一通りの屋台を見て、各々食べたいものを買って、ベンチに集まった。
みんなで他愛ない話をして笑っていると、
アナウンスが流れた。
『間もなく夜空を1万発の花火が彩ります。
お子さまとはぐれないよう…』
「とうとう花火だね!」
「そうだな。」
「西園寺、ちょっと飲み物買いに行くの付き合ってくれない?」
突然の長崎くんの提案に私は少し驚く。
このタイミングで?
しかも匡じゃなくて、どうして麗香?
「いいわよ。」
当然のようにOKした麗香にさらに驚く。
「今一番混んでるだろうし、あとにした方がよくない?」
「いいのよ。私も喉が乾いたの。」
「じゃあ一緒に…!」
「いいから都はここで谷くんと待ってなさい。」
有無を言わせない麗香の言い方に、
私はおとなしくベンチに座り直した。
「安心してよ、近衛。
俺が西園寺のことちゃんとエスコートするから。」
「できるかしら?」
二人はそんな冗談を言い合いながら、人混みの中へ消えていってしまった。
匡と二人になり、一瞬沈黙する。
「麗香、大丈夫かな?下駄なのに…。
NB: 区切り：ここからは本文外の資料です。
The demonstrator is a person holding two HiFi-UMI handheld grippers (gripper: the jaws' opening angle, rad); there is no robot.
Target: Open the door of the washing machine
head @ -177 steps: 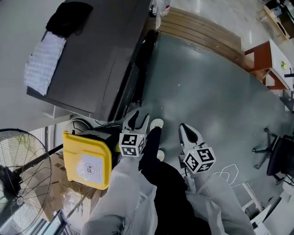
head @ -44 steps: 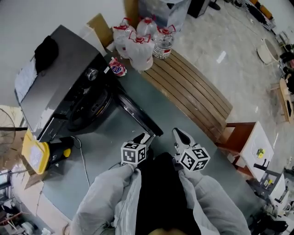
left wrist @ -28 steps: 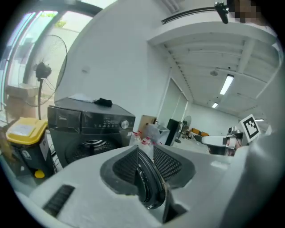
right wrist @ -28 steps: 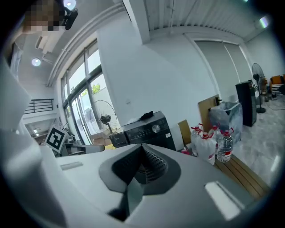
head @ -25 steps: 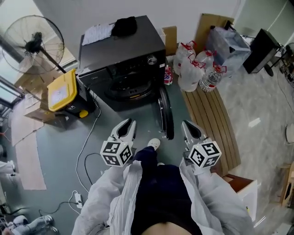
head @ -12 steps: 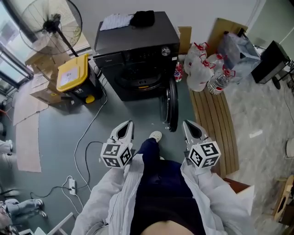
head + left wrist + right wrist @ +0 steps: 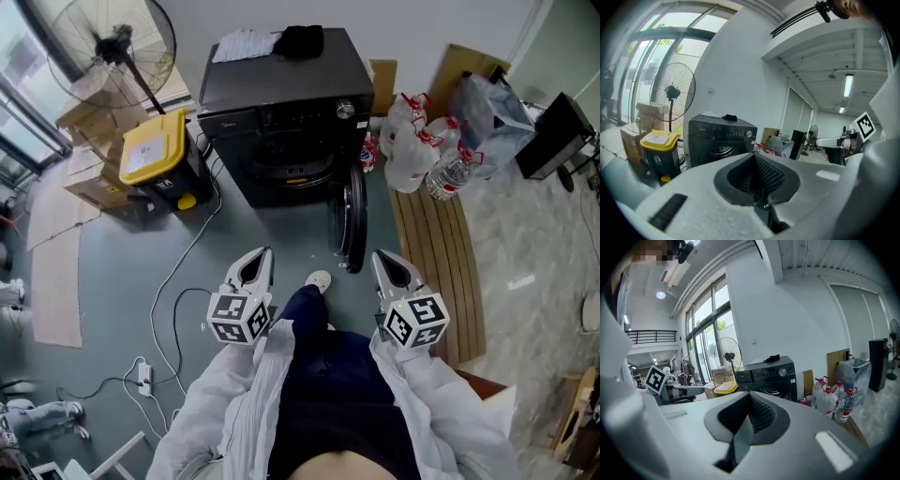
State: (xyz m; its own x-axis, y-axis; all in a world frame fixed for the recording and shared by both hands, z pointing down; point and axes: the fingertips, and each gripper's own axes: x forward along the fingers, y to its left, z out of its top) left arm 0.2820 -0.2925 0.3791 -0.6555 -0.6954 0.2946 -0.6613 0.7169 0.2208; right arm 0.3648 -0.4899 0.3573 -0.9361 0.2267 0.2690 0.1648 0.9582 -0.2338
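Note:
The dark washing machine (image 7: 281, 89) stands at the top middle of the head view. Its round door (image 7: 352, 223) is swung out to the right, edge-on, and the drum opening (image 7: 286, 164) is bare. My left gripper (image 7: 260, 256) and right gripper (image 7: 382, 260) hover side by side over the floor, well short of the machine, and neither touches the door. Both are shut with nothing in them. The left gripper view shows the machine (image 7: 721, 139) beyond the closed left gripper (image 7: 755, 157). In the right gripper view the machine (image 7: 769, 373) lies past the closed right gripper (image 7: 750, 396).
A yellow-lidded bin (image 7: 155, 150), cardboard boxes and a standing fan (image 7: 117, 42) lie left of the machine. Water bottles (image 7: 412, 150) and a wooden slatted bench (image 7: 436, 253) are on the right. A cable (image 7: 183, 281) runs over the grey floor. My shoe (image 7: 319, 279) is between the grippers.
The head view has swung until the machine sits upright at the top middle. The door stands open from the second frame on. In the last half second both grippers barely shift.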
」
「あいつら、マジで腹立つな…」
「え!?どうして?」
匡の顔を見ると、少し赤い気がする。
いや、きっといくつも吊るされた提灯の色だ…。
「なんでもねぇよ。
西園寺なら自分の体のことくらいわかってるだろ。」
「うん…。そうだね。」
いつもみたいにうまく会話が続かない。
匡はさておき、私はコミュ力だけはあるはずなのに!
つい、さっきの恥ずかしい妄想が頭の片隅に浮かんでしまう。
「き、匡…宿題終わった?」
「まだ。都は?」
「たぶん匡よりまだ。」
私が苦笑いすると、匡と目があった。
吸い込まれるような瞳。
匡は小さく口を開いた。
「浴衣……にあって「あれ?匡?」
ハッとなって横を見ると、
知らない男女の高校生らしきグループがいた。